Would you transcribe the records below from the line with "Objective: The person" to the line with "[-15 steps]", ends included, exactly and with nothing more, leaving the pictures out?

■ **DATA PROVIDED**:

◇ ◇ ◇ ◇ ◇ ◇ ◇

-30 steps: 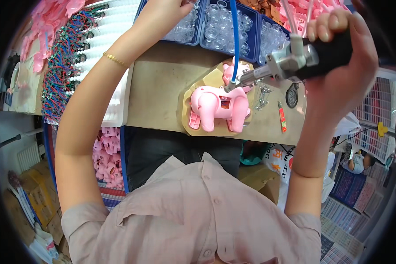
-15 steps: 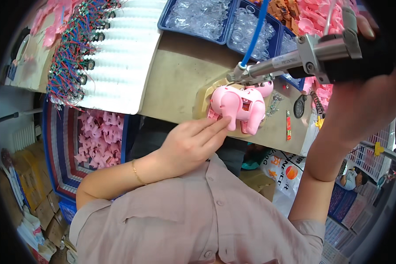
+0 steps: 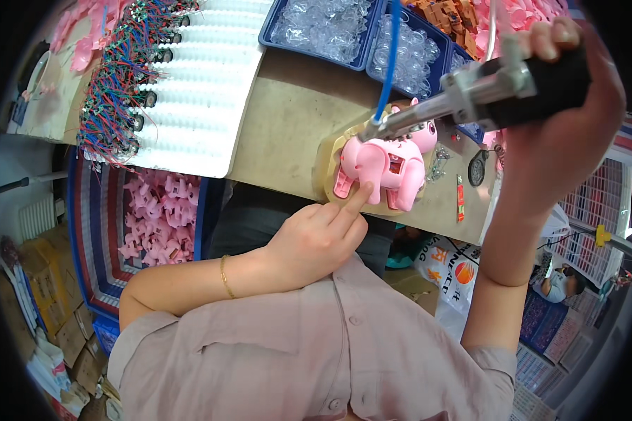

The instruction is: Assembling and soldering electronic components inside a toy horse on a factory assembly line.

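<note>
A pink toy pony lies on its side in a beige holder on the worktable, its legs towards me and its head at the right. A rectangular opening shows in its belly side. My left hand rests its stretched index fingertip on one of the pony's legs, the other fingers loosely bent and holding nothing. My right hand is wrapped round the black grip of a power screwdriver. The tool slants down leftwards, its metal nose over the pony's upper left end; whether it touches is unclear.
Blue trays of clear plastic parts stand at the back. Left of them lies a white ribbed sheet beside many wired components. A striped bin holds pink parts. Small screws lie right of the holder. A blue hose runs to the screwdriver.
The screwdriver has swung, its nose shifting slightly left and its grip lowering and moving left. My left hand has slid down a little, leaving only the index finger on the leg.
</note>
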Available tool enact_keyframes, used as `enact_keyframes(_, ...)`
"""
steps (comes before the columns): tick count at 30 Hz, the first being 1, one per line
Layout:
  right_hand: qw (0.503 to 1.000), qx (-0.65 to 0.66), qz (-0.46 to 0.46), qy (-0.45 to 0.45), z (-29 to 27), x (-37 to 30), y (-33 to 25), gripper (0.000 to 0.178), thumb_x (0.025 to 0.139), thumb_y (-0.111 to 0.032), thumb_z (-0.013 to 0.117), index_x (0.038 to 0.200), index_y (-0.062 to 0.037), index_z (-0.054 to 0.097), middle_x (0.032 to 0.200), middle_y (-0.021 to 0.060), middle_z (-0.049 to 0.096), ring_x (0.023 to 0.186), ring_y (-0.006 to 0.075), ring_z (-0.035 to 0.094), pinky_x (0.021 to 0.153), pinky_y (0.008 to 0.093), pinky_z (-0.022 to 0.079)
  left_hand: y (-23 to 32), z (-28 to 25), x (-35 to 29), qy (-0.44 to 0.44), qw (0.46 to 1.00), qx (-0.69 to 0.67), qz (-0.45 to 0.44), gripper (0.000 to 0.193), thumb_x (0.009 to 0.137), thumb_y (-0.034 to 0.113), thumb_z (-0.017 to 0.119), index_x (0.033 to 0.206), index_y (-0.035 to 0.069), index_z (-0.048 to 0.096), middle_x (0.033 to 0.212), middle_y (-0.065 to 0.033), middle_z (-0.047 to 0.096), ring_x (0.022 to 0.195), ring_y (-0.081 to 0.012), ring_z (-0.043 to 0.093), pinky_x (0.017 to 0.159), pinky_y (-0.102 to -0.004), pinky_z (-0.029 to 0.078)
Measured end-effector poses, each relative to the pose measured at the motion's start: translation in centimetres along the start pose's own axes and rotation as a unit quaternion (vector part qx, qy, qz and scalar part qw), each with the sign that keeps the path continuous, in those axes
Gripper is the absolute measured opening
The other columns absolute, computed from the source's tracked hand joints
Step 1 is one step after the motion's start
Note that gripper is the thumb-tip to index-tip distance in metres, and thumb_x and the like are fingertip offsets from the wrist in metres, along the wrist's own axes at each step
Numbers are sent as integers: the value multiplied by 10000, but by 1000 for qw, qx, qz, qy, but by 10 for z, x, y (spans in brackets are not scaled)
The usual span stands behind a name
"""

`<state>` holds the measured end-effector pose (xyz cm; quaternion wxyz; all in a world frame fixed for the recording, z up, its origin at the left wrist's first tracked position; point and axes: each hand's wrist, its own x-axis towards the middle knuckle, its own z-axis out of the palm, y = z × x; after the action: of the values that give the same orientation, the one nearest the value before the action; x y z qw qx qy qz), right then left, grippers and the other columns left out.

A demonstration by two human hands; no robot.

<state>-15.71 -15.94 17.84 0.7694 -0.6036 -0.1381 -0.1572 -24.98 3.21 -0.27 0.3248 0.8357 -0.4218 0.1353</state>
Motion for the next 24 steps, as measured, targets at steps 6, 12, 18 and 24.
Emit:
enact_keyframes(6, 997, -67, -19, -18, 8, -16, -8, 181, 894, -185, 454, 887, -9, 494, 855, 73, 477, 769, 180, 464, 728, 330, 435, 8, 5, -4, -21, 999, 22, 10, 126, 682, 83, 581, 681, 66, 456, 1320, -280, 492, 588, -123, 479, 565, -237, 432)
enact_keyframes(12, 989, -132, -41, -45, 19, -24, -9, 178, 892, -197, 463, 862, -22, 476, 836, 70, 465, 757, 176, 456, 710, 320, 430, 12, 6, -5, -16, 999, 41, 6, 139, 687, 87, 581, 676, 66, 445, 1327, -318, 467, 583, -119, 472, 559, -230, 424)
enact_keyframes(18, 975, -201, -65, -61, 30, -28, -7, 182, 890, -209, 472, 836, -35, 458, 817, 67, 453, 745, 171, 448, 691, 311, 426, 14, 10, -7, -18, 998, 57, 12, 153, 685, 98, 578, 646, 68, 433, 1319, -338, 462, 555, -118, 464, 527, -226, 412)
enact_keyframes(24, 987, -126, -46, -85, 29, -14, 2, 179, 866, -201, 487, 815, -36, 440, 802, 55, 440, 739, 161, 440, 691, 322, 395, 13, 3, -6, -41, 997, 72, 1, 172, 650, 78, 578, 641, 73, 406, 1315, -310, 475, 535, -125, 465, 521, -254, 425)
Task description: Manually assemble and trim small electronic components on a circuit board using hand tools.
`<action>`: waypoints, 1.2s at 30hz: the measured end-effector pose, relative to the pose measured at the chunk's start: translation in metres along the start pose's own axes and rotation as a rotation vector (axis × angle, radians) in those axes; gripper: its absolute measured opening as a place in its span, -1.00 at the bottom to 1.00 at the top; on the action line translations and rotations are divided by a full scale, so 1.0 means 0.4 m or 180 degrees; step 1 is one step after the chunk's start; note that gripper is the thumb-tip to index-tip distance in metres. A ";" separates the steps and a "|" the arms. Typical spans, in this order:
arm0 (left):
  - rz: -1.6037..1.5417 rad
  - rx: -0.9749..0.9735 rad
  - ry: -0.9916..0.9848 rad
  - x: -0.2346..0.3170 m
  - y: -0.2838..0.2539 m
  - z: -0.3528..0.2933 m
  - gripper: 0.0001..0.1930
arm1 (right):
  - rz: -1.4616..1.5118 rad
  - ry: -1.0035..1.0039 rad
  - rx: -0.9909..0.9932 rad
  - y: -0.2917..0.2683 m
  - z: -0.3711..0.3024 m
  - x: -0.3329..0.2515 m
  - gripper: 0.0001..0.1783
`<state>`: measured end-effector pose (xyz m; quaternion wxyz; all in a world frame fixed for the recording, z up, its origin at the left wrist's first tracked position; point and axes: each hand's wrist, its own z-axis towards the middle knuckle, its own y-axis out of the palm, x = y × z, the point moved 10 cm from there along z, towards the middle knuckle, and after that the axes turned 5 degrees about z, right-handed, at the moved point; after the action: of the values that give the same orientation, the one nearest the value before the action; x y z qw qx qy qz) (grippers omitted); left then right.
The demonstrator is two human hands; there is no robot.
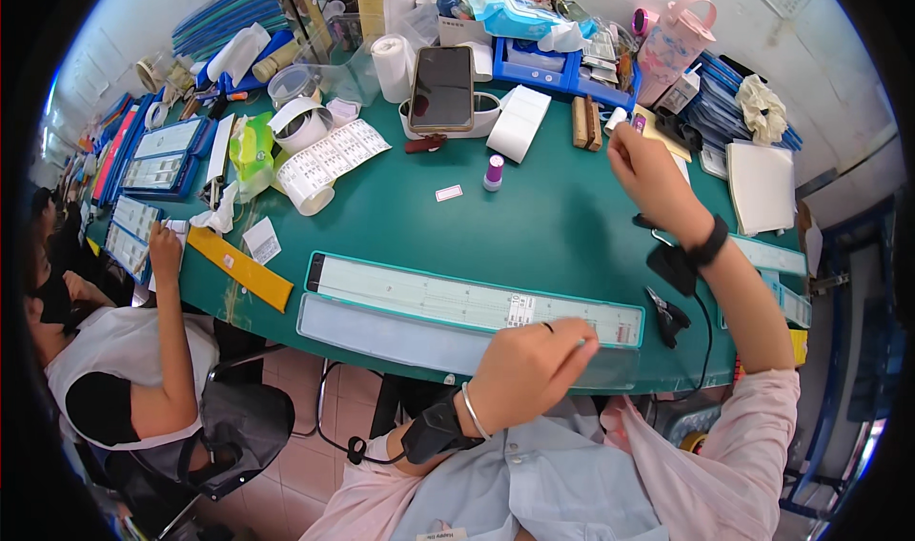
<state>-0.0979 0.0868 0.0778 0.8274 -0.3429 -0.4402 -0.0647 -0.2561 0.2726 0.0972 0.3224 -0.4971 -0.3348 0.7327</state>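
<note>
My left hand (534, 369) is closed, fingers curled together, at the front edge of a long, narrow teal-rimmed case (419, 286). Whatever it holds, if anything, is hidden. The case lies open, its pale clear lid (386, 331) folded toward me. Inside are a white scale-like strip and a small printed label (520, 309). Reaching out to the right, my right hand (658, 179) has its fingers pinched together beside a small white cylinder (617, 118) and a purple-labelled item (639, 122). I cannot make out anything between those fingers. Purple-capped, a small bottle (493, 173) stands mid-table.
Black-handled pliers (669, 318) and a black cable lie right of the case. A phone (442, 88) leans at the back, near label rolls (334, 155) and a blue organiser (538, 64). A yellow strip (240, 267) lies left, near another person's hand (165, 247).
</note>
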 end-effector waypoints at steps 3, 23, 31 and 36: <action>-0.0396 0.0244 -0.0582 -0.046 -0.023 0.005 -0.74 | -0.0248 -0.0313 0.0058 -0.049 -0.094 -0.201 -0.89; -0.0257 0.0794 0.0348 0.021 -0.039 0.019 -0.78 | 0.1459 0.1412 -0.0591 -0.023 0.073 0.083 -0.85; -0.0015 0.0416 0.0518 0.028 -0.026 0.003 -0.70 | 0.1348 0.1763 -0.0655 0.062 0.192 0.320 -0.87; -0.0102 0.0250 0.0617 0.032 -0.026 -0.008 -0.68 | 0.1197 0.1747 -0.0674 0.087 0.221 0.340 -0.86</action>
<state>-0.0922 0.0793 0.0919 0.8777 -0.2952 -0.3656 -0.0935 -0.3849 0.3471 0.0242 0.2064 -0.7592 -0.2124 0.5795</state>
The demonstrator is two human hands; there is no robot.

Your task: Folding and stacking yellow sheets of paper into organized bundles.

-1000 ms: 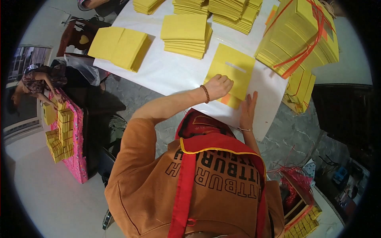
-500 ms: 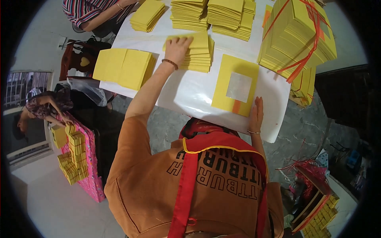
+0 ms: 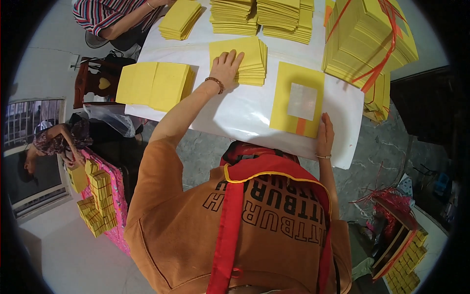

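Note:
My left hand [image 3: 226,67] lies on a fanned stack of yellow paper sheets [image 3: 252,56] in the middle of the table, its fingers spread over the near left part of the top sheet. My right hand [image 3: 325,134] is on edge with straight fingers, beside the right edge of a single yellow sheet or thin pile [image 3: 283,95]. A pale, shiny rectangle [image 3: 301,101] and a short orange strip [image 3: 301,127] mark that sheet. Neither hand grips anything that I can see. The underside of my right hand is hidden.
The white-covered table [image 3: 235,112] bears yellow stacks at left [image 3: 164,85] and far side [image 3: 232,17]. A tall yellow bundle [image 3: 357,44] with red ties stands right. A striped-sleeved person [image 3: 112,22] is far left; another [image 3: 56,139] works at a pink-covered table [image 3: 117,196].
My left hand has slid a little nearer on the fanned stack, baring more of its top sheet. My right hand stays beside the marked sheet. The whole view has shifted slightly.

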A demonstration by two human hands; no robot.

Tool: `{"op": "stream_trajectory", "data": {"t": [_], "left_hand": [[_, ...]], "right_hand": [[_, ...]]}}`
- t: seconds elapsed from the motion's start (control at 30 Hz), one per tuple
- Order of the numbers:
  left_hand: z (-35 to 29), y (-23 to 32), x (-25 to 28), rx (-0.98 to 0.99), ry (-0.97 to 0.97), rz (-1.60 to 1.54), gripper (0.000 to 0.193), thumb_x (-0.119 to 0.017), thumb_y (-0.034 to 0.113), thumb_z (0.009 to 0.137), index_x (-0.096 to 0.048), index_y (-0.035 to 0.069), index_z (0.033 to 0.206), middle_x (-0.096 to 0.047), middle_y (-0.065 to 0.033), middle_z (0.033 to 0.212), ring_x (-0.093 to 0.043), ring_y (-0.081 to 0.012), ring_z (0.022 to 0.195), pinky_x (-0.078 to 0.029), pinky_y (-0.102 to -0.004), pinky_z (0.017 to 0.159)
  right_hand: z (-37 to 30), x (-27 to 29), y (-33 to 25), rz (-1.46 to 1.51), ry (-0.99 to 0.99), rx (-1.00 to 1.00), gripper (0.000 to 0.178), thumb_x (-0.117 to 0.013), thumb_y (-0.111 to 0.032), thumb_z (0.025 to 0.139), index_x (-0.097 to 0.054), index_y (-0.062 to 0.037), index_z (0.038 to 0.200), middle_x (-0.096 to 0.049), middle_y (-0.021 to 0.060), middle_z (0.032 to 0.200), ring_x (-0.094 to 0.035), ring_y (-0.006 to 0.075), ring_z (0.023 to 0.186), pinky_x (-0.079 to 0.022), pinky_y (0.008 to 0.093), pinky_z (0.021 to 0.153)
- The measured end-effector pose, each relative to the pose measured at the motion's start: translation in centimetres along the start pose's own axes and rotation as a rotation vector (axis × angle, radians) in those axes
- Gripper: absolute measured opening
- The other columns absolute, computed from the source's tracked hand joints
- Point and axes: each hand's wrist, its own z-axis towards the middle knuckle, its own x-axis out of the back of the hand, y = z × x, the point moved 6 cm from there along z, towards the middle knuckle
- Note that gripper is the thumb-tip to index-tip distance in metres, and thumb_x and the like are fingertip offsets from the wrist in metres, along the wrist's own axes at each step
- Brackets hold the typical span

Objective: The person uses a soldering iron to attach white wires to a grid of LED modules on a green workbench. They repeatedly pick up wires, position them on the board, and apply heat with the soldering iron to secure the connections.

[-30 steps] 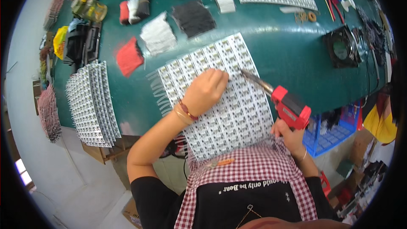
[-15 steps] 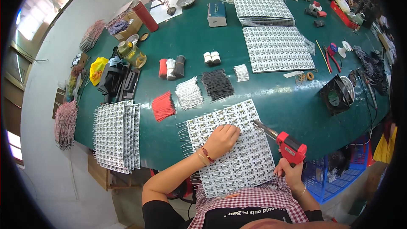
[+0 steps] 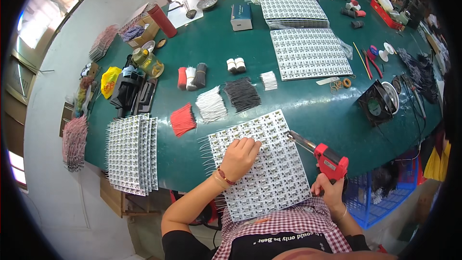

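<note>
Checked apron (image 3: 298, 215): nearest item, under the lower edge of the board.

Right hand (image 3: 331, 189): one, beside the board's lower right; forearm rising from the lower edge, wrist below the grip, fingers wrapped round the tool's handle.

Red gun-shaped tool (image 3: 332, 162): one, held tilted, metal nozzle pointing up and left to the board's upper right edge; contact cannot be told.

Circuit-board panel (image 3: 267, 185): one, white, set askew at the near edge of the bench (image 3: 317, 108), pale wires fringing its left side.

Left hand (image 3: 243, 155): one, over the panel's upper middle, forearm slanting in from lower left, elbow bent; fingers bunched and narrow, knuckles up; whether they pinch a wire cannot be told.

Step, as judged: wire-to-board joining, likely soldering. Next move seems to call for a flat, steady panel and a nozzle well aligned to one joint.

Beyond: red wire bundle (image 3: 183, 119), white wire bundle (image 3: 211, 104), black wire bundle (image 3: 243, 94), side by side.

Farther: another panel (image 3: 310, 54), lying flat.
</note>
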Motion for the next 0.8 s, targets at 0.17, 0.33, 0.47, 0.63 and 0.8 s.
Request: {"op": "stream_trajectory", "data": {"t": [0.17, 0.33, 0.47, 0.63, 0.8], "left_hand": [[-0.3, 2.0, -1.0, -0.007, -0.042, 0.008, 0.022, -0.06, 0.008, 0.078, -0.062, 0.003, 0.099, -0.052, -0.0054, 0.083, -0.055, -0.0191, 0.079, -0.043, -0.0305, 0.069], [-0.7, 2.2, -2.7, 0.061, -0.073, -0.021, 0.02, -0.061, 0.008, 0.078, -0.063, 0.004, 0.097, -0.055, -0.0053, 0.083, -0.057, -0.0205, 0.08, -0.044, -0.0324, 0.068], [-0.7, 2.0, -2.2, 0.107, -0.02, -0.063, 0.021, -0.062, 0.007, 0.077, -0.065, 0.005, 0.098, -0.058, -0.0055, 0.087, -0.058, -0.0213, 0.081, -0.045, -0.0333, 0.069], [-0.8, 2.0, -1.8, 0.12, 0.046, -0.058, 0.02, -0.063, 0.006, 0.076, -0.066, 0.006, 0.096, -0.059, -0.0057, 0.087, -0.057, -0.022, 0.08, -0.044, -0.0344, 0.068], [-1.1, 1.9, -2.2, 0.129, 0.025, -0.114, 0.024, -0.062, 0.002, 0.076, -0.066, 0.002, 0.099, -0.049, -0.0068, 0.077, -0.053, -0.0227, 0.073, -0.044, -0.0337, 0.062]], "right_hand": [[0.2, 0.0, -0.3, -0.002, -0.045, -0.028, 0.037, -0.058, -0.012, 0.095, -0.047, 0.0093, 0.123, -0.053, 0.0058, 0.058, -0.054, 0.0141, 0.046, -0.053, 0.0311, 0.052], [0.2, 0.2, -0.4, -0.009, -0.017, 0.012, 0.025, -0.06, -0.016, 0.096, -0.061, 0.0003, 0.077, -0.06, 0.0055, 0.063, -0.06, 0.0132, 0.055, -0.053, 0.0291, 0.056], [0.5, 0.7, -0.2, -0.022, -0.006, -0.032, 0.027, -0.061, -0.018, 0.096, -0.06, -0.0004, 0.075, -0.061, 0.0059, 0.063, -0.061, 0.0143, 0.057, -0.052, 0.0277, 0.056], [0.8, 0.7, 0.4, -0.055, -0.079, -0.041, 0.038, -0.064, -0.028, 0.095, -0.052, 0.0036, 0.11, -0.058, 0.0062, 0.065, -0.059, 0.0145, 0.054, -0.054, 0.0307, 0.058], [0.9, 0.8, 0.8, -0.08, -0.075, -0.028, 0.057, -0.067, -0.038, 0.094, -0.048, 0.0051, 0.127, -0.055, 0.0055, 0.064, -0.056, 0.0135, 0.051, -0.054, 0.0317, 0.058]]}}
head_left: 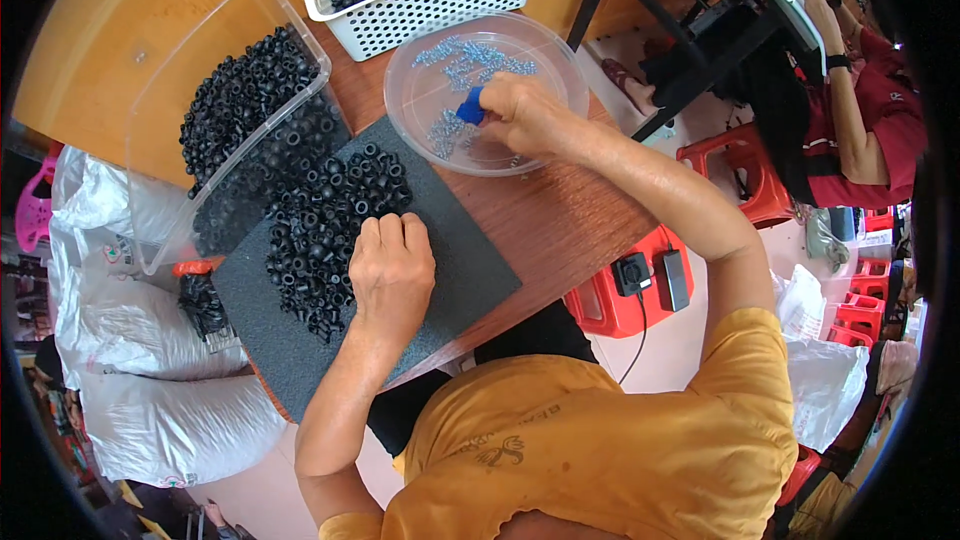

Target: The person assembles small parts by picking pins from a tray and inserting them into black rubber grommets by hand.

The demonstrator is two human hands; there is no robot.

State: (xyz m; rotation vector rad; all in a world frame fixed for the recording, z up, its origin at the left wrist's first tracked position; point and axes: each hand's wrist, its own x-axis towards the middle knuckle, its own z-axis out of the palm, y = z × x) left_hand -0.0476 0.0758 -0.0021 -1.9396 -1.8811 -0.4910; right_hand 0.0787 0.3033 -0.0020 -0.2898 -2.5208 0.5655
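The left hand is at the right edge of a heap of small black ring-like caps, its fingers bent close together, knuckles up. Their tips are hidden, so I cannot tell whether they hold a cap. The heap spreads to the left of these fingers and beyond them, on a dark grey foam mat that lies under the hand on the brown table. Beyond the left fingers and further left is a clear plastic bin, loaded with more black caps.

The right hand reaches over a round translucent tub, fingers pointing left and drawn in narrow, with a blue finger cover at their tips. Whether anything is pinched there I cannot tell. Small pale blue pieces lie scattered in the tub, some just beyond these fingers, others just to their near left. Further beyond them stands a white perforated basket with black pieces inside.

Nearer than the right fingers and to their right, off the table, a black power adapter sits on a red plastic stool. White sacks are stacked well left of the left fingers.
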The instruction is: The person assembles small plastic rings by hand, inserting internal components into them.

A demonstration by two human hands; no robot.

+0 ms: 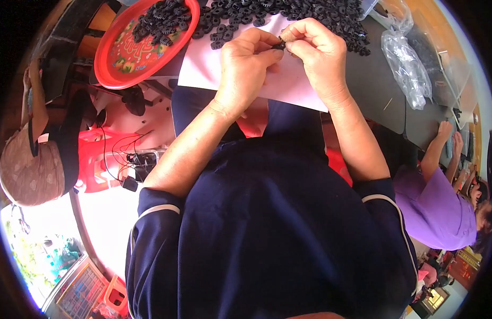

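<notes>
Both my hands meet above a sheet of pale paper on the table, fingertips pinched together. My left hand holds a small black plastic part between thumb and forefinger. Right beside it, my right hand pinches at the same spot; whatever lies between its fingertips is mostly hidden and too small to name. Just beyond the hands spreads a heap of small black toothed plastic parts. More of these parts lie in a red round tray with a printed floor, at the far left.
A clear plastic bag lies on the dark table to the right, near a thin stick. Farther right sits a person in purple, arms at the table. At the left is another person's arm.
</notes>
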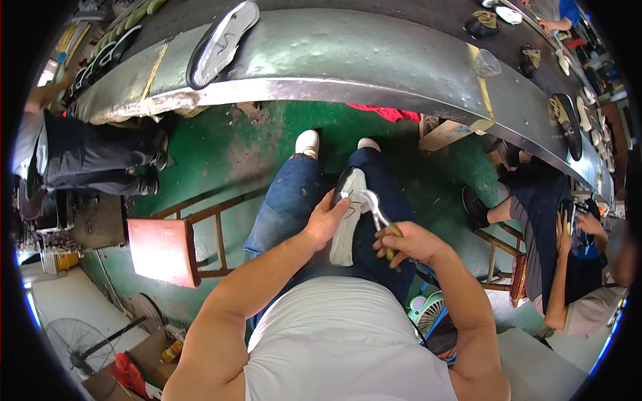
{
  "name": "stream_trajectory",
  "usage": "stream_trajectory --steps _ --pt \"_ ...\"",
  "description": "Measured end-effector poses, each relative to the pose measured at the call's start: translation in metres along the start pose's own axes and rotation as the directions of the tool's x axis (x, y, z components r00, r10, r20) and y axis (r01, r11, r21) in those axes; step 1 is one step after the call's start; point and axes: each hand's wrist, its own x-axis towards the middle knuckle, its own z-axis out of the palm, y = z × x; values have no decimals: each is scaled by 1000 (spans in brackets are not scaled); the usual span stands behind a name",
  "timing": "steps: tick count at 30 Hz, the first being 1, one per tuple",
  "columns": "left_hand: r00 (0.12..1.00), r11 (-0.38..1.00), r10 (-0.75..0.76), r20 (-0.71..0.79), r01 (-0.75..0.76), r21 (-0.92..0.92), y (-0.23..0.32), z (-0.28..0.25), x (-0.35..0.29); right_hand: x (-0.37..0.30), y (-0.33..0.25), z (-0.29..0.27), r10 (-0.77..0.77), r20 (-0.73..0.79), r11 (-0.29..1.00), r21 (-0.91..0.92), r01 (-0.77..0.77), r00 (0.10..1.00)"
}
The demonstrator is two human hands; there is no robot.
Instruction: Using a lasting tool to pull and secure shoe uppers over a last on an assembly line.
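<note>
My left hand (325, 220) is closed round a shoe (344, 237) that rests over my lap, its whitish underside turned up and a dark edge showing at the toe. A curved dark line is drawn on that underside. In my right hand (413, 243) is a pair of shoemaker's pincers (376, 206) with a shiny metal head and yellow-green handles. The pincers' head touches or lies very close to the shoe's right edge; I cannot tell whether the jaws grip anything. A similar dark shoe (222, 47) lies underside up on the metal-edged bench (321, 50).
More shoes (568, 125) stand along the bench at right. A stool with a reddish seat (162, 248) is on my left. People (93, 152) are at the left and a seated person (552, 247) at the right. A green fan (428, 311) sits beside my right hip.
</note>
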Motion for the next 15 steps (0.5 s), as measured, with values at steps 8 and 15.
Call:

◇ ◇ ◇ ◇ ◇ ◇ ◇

■ **RESPONSE AREA**:
Objective: The person uses a soldering iron to attach white wires to a grid of LED modules on a green workbench. They repeatedly pick up wires, position them on the board, and apply heat with the soldering iron to secure the connections.

[-30 steps] 
[-15 steps] 

There is nothing more to add to the answer.